* Prompt *
Whenever the string "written" turns up in a line below, that line should be copied.

(Dataset records)
######

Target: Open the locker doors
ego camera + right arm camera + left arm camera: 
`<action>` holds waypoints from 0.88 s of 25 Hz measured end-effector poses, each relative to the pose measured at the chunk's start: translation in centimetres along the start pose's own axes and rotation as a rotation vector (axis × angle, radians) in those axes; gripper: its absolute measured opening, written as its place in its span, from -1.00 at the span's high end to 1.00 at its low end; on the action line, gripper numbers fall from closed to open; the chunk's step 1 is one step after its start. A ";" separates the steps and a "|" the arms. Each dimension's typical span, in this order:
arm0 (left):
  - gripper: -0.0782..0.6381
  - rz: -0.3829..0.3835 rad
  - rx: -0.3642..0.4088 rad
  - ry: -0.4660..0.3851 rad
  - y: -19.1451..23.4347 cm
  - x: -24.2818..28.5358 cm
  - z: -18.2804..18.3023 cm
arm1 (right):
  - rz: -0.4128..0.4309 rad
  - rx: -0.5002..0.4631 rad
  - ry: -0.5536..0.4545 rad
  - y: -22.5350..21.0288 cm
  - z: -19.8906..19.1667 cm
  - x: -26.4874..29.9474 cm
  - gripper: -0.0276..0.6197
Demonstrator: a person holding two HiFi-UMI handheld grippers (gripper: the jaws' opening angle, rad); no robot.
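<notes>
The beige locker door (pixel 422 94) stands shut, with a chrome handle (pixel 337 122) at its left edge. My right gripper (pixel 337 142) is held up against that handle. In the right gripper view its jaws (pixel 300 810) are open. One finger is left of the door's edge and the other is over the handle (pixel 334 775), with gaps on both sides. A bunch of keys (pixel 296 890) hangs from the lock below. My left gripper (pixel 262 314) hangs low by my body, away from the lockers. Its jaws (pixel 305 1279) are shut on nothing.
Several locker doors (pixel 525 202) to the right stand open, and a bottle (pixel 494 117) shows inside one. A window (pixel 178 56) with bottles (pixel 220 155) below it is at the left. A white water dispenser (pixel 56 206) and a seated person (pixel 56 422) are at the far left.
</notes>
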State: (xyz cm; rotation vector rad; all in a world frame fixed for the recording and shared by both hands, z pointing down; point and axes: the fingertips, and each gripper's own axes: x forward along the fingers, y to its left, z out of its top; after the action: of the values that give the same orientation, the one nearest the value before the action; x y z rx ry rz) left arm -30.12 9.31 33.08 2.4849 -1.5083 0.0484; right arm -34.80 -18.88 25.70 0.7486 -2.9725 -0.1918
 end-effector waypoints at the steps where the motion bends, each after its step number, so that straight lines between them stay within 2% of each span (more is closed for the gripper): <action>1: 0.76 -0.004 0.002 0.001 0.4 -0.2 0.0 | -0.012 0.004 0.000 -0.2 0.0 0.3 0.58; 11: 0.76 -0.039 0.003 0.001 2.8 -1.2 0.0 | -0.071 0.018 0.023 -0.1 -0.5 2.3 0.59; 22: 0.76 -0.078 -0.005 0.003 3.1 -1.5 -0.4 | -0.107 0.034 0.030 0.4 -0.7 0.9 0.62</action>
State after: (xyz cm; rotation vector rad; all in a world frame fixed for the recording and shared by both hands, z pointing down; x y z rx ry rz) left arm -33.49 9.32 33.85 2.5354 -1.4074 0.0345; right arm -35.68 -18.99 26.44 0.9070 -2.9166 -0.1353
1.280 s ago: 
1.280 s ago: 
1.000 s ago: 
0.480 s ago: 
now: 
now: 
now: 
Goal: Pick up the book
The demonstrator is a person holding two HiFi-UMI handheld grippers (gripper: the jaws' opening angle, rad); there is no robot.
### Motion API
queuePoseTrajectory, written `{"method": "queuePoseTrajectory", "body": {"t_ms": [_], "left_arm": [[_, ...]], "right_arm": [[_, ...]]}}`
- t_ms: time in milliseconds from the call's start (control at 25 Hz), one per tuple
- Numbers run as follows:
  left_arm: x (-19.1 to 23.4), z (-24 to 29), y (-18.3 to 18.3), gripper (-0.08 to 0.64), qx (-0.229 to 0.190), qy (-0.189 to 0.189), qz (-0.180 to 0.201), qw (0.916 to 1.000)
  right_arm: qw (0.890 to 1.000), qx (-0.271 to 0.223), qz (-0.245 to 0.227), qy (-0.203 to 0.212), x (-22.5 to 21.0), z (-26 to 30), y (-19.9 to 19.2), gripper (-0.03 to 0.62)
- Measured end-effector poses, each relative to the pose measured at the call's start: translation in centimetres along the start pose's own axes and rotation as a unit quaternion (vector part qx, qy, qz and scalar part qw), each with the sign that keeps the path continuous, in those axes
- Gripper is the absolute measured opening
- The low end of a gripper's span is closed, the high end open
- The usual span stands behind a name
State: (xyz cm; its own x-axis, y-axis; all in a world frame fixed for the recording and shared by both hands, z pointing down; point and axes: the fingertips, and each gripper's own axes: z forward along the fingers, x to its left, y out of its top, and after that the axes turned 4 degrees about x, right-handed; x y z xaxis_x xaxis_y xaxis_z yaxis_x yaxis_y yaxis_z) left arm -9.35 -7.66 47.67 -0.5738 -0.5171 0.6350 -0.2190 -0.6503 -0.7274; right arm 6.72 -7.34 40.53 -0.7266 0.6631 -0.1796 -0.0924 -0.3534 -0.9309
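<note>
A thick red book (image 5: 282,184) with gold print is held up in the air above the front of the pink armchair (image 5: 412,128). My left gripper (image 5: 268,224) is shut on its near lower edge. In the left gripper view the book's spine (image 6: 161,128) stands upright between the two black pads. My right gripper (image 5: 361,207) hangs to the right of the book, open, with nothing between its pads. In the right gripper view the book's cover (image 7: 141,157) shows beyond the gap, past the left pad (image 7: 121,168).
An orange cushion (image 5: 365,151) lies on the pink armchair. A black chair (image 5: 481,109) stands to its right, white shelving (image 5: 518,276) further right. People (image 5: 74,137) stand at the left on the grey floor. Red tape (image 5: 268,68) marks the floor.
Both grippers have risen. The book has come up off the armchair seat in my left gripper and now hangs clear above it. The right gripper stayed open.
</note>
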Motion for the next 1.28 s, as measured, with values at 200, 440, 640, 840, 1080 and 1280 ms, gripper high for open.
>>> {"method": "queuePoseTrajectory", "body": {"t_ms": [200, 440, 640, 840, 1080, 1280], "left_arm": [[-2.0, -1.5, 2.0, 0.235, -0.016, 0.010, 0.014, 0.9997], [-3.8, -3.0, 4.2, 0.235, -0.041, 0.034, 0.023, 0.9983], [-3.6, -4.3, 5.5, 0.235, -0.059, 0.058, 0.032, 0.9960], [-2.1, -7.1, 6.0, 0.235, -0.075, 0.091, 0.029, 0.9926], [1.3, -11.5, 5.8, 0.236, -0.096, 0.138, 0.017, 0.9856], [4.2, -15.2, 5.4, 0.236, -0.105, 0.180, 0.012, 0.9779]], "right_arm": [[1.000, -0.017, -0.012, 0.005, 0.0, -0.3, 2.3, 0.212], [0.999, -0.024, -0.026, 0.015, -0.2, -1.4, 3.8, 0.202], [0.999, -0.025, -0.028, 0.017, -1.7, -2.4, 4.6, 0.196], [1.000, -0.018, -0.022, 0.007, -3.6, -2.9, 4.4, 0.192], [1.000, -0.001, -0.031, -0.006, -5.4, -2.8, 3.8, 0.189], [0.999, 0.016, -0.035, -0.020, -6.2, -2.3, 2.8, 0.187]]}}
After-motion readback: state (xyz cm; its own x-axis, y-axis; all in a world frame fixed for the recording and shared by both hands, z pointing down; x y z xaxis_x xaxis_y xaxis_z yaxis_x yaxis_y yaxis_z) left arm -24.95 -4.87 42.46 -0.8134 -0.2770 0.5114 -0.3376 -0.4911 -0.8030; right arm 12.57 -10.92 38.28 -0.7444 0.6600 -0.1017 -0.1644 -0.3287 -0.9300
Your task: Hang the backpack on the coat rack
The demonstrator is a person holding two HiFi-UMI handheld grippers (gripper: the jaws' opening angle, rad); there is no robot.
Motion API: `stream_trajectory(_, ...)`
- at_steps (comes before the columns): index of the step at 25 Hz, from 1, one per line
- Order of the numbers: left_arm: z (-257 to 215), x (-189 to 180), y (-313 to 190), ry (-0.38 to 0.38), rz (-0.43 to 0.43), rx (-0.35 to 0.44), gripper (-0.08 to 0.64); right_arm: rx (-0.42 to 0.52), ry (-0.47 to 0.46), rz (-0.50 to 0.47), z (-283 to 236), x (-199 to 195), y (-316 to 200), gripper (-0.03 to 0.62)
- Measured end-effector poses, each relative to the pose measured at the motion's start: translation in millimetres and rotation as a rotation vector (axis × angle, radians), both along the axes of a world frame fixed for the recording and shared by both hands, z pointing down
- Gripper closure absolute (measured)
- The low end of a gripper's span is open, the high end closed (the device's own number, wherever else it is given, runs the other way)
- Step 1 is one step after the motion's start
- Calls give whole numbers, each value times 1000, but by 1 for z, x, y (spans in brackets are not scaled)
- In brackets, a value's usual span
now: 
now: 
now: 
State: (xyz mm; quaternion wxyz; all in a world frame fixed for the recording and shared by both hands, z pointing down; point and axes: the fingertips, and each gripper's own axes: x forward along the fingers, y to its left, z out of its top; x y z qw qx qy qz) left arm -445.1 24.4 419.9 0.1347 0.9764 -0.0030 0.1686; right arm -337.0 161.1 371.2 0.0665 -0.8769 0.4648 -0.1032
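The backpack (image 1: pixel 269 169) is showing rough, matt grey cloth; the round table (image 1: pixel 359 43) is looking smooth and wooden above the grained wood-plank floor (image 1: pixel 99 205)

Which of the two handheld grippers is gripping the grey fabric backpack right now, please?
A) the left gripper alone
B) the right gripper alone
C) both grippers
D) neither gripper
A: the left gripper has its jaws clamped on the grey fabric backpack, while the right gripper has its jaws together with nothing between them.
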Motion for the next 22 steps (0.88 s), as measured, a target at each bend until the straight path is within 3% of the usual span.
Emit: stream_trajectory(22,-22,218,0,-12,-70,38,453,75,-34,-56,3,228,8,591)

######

* Task result *
`<action>` holds waypoints from 0.88 s of 25 Hz measured end-effector poses, each relative to the pose measured at the chunk's start: translation in centimetres along the start pose's own axes and rotation as a rotation vector (axis × angle, radians) in those axes; gripper: its absolute measured opening, written as its place in its span, from -1.00 at the span's high end to 1.00 at its low end; on the action line, gripper numbers fall from closed to open; the chunk's step 1 is one step after its start. A ";" separates the steps and a "|" the arms. Each dimension's typical span, in this order:
queuePoseTrajectory, written `{"method": "queuePoseTrajectory", "body": {"t_ms": [_], "left_arm": [[_, ...]], "right_arm": [[_, ...]]}}`

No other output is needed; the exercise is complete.